**What you are asked to do**
Only the pictures should be left out; repeat the rest of the data exactly.

[Source data]
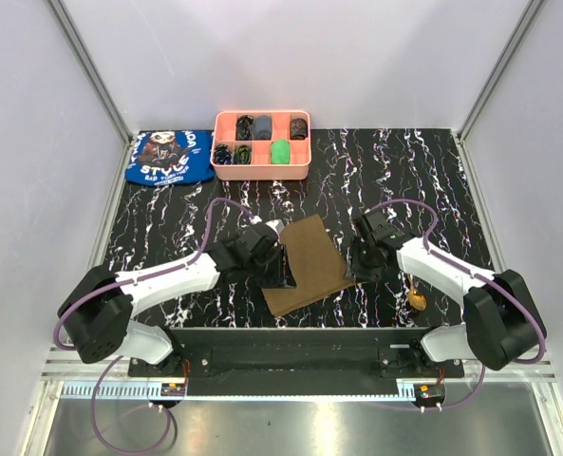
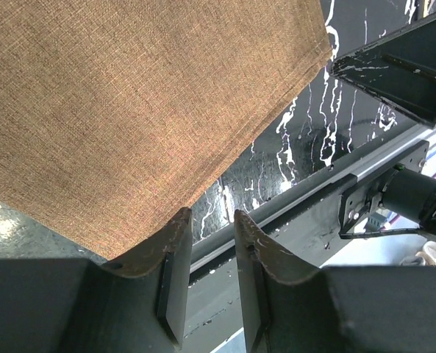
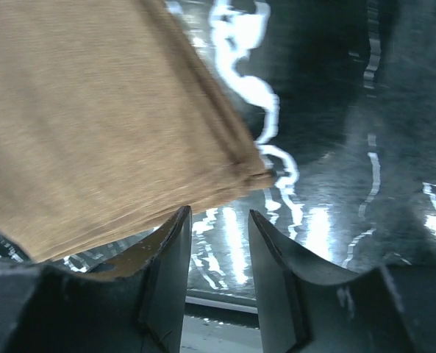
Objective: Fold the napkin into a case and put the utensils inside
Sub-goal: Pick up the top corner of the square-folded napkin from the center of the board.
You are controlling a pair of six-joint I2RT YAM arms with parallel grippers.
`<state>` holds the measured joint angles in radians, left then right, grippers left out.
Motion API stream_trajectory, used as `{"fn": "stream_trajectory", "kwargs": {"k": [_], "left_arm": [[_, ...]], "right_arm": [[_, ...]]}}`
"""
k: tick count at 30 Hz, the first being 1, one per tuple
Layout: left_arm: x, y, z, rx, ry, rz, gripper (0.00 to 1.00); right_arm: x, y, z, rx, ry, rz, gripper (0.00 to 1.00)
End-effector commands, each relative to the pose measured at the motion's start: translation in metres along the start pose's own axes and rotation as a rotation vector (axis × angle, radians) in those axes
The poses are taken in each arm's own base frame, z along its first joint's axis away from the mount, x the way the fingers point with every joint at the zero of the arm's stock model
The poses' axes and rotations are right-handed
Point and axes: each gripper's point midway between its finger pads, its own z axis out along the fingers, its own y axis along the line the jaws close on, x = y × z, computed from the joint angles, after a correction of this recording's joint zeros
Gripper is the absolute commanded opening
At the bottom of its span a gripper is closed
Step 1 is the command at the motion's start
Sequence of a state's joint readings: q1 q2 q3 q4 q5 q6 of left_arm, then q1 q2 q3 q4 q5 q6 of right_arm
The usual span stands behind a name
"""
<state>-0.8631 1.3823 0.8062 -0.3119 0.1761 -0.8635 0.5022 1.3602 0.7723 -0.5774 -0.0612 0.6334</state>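
Top view, left arm: stretched low from the near-left base toward the middle, the left gripper (image 1: 283,269) at the napkin's (image 1: 309,258) left edge.
Top view, right arm: elbow bent, the right gripper (image 1: 355,264) pointing down at the napkin's right edge.
Top view only: a gold spoon (image 1: 417,300) lies on the table (image 1: 433,180) behind the right gripper, beside its forearm and apart from the napkin. A pink tray (image 1: 262,172) and a blue cloth (image 1: 170,157) sit far ahead of both grippers.
Left wrist, jaws: the left gripper (image 2: 206,246) is partly open with nothing between the fingers.
Left wrist, napkin: the napkin (image 2: 129,110) lies flat ahead, its near edge at the left fingertip.
Right wrist, jaws: the right gripper (image 3: 216,243) is parted, with bare table in the gap.
Right wrist only: the napkin (image 3: 93,125) shows stacked folded layers, with its corner just ahead of the fingertips.
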Motion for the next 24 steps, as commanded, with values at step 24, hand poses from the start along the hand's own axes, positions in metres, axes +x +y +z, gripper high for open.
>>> {"fn": "stream_trajectory", "kwargs": {"k": [24], "left_arm": [[0.008,0.008,0.015,-0.015,-0.011,-0.022,0.31]], "right_arm": [[-0.021,0.002,0.019,0.008,-0.027,-0.014,0.33]]}}
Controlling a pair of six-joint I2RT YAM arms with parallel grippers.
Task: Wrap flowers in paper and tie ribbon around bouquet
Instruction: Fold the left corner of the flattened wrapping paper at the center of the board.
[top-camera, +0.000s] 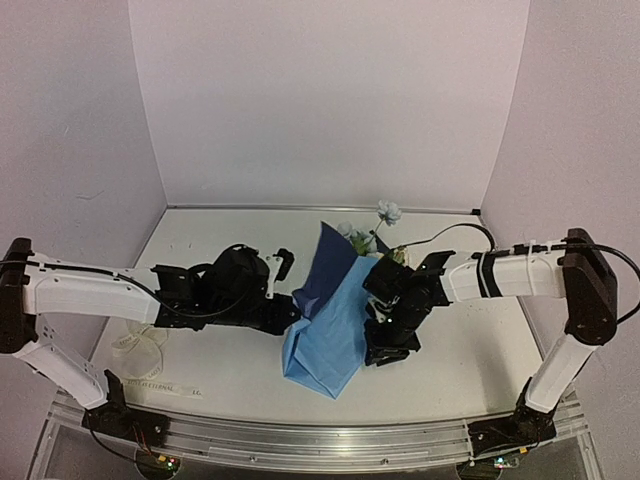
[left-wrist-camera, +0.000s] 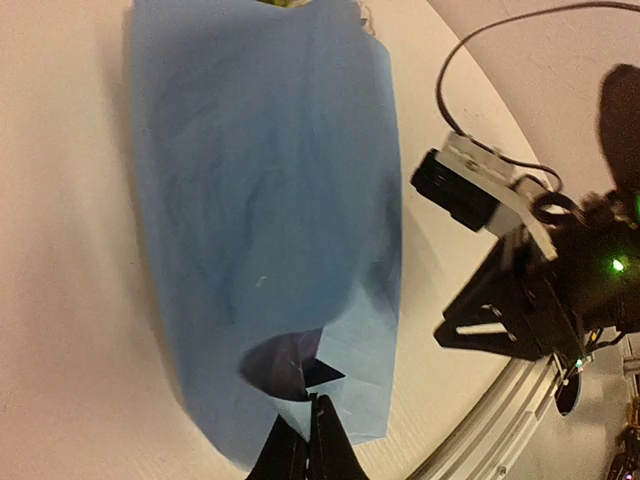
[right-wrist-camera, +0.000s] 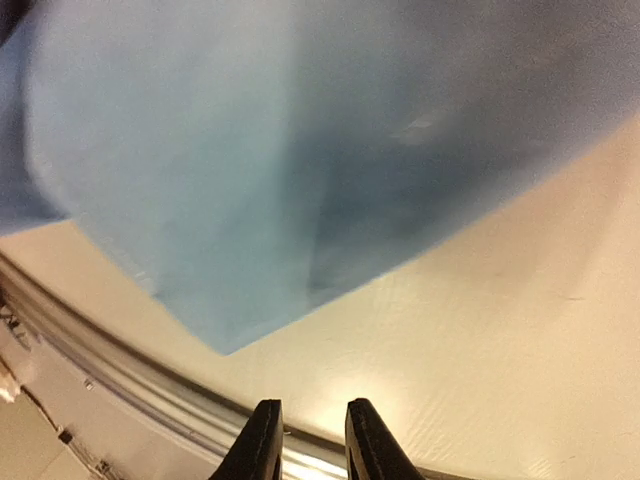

**Task answer**
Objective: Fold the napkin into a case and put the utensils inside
Sub-goal: Pick up the top corner of the square-folded napkin from the center of the board.
You are controlling a pair of six-joint I2RT YAM arms with parallel grippers.
`<state>` holds the measured joint angles in radians, left then right, grippers left out.
Motion API stream_trajectory, used as `{"fn": "stream_trajectory", "kwargs": {"k": [_], "left_arm": [[_, ...]], "right_arm": [[_, ...]]}}`
"""
k: tick count at 30 Hz, the first being 1, one per tuple
Layout: left_arm: x, y, z, rx, ry, rz, gripper (0.00 to 1.00); right_arm: x, y, z, rx, ry, rz, gripper (0.00 to 1.00)
End-effector commands, each relative to the pose measured at the motion's start: translation in metres along the start pose's own axes and rotation as a rotation vector (axis × angle, radians) in those axes
The poses are taken in each arm's own base frame, z along its first joint's axis away from the mount, x the way the fingers point with every joint at the zero of the arm's stock model
The poses' axes and rotations are right-handed
Point and axes: each gripper's point midway between its finger pads, its own z axis out along the fingers, its own y axis along the line the jaws close on, x = y × z, computed from the joint angles, after a correction of this recording's joint zeros
Gripper is the absolute commanded opening
At the bottom of its span a gripper is closed
Step 1 is the command at the motion's start
Sequence of a state's joint readings: q1 q2 q3 q4 q5 q6 of left_arm, then q1 q2 q3 q4 q5 q6 of right_arm
The usual span stands behind a name
"""
<state>-0.8631 1.3823 0.8062 -0.3119 0.1761 -0.8635 0.5022 1.3602 0.7723 -0.5774 -0.0612 0.6334</state>
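Top view, left arm: stretched low from the near-left base toward the middle, the left gripper (image 1: 283,269) at the napkin's (image 1: 309,258) left edge.
Top view, right arm: elbow bent, the right gripper (image 1: 355,264) pointing down at the napkin's right edge.
Top view only: a gold spoon (image 1: 417,300) lies on the table (image 1: 433,180) behind the right gripper, beside its forearm and apart from the napkin. A pink tray (image 1: 262,172) and a blue cloth (image 1: 170,157) sit far ahead of both grippers.
Left wrist, jaws: the left gripper (image 2: 206,246) is partly open with nothing between the fingers.
Left wrist, napkin: the napkin (image 2: 129,110) lies flat ahead, its near edge at the left fingertip.
Right wrist, jaws: the right gripper (image 3: 216,243) is parted, with bare table in the gap.
Right wrist only: the napkin (image 3: 93,125) shows stacked folded layers, with its corner just ahead of the fingertips.
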Motion for the next 24 steps, as commanded, with values at step 24, hand poses from the start along the hand's own axes, positions in metres, axes +x +y +z, gripper high for open.
>>> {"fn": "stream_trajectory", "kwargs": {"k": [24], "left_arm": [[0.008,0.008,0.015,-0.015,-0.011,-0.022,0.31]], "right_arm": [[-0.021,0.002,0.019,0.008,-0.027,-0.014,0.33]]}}
Controlling a pair of six-joint I2RT YAM arms with parallel grippers.
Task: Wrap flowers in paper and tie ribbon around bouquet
Instruction: Fold the left corner of the flattened wrapping paper at the center of the board.
[top-camera, +0.000s] 
[left-wrist-camera, +0.000s] 
[right-wrist-camera, +0.000s] 

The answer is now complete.